In short: install the software first, then obtain the licence; if not activated, vGPU partitioning and scheduling functionality will be unavailable, and function verification will also fail.
Prerequisites Checklist
| Type | Requirement | Verification Command |
|---|---|---|
| Kubernetes | ≥ 1.24 | kubectl version --short |
| Container Runtime | containerd or Docker | kubectl get nodes -o wide |
| Helm | ≥ 3.14 | helm version --short |
| GPU Driver | NVIDIA driver ≥ 470 (recommended ≥ 550) | nvidia-smi |
| Prometheus CRD | Prometheus monitoring CRD must be installed to be compatible with different monitoring metric collection systems: Prometheus, VictoriaMetrics, etc. | kubectl api-resources | grep monitoring.coreos.com/v1 |
| GPU Operator | Installed and devicePlugin.enabled = false, recommended version: v25.3.2) | helm list -A | grep gpu-operator |
| Storage Space | Recommended greater than 30 GB | df -h |
Key Constraint: HAMi includes its own device-plugin, which conflicts with the built-in device-plugin of the NVIDIA GPU Operator. If GPU Operator is already installed, be sure to disable its built-in plugin with --set devicePlugin.enabled=false.
Installation
Two installation paths; choose according to your scenario:
- Online OCI installation (evaluation, PoC, clusters with external network access)

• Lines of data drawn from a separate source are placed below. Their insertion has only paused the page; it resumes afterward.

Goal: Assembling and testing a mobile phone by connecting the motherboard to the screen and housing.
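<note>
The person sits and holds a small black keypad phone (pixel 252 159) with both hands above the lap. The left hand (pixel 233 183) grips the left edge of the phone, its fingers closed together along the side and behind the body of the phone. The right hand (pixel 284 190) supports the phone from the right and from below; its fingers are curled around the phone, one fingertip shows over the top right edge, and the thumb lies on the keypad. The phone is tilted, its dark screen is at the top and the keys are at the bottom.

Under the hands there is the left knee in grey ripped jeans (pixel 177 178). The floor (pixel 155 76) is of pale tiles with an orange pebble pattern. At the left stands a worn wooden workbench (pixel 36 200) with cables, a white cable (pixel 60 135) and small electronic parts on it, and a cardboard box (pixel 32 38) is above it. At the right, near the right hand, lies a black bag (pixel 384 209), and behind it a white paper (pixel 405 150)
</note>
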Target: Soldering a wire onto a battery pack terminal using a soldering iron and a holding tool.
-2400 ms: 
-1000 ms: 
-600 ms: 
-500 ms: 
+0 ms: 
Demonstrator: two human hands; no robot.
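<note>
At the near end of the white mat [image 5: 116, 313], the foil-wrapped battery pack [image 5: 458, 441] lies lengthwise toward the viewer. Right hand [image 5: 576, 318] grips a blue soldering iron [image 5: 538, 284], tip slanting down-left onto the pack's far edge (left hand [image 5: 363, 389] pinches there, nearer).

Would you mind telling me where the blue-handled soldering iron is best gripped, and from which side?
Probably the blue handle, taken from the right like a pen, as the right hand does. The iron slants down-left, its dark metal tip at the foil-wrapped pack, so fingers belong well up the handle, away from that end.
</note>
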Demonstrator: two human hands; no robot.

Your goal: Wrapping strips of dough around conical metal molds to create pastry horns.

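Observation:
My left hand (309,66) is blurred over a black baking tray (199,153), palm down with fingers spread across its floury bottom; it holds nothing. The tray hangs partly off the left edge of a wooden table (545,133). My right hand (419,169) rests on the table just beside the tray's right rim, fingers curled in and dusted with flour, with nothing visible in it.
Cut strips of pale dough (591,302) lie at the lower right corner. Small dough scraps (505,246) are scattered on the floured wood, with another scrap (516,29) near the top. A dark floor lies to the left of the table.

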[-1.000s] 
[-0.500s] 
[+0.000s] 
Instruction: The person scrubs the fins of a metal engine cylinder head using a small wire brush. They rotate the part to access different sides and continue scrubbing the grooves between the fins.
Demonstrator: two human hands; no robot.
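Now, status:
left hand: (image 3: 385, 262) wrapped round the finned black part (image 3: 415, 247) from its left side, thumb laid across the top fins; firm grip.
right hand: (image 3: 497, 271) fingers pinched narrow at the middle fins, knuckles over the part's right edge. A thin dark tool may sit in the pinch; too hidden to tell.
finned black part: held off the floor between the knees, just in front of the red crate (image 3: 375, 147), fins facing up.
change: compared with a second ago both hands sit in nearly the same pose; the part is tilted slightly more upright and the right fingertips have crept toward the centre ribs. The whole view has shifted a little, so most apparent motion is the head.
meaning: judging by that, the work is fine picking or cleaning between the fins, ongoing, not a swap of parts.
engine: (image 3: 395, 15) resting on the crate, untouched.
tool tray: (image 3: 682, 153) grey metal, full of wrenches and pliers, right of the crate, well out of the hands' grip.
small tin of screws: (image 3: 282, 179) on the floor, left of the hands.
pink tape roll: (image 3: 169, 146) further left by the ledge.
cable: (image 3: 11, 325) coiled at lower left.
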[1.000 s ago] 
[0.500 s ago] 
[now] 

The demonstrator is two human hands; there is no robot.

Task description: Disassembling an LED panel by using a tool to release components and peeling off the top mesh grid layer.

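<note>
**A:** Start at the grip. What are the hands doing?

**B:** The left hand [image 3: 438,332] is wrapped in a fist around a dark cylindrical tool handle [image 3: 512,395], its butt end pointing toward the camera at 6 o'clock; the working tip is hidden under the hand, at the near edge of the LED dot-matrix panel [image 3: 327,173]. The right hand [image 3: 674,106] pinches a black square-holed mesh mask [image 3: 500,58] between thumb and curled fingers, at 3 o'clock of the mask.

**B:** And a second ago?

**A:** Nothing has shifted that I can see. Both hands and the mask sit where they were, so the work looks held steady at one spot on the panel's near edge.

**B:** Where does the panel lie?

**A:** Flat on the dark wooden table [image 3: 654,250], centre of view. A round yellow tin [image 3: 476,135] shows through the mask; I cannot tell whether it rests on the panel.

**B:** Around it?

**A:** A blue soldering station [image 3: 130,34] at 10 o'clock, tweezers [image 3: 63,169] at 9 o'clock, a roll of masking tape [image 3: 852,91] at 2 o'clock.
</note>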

- All-in-One offline package (finance / government / telecom isolated network scenarios)
Regardless of the installation method, you will eventually need to apply for a licence and activate.
Path A: Online Helm Charts Installation
If you want to use a Chinese mainland mirror registry, please contact Dynamia.ai's pre-sales / technical support for relevant information.
It is recommended to use a version control system to maintain the values files for all Helm Chart releases in the cluster. Use -f example-values.yaml to override the corresponding keys in the default values of the Charts.
After selecting the appropriate kubeconfig context, proceed with the following steps:
If nvidia/gpu-operator is not installed, install it first.
helm repo add nvidia https://helm.ngc.nvidia.com/nvidia && helm repo update
helm install --wait --generate-name \
-n gpu-operator --create-namespace \
nvidia/gpu-operator \
--set devicePlugin.enabled=false \
--set dcgmExporter.serviceMonitor.enabled=true \
--version=v25.3.2
If the cluster does not have a Prometheus monitoring stack, it also needs to be installed. Here we show how to install prometheus-community/kube-prometheus-stack.
helm install prometheus \
oci://ghcr.io/prometheus-community/charts/kube-prometheus-stack \
--version 72.3.0 \
--namespace monitoring \
--create-namespace \
--set alertmanager.enabled=false \
--set grafana.enabled=false
Install dynamia-ai/hami-enterprise:
helm install hami \
oci://ghcr.io/dynamia-ai/charts/hami-enterprise \
--version 2.9.0-rc2 \
--namespace hami-system \
--create-namespace
Common Chart customization options for hami-enterprise are shown in the table below. For the complete values configuration, see: HAMi Helm Chart Values Reference.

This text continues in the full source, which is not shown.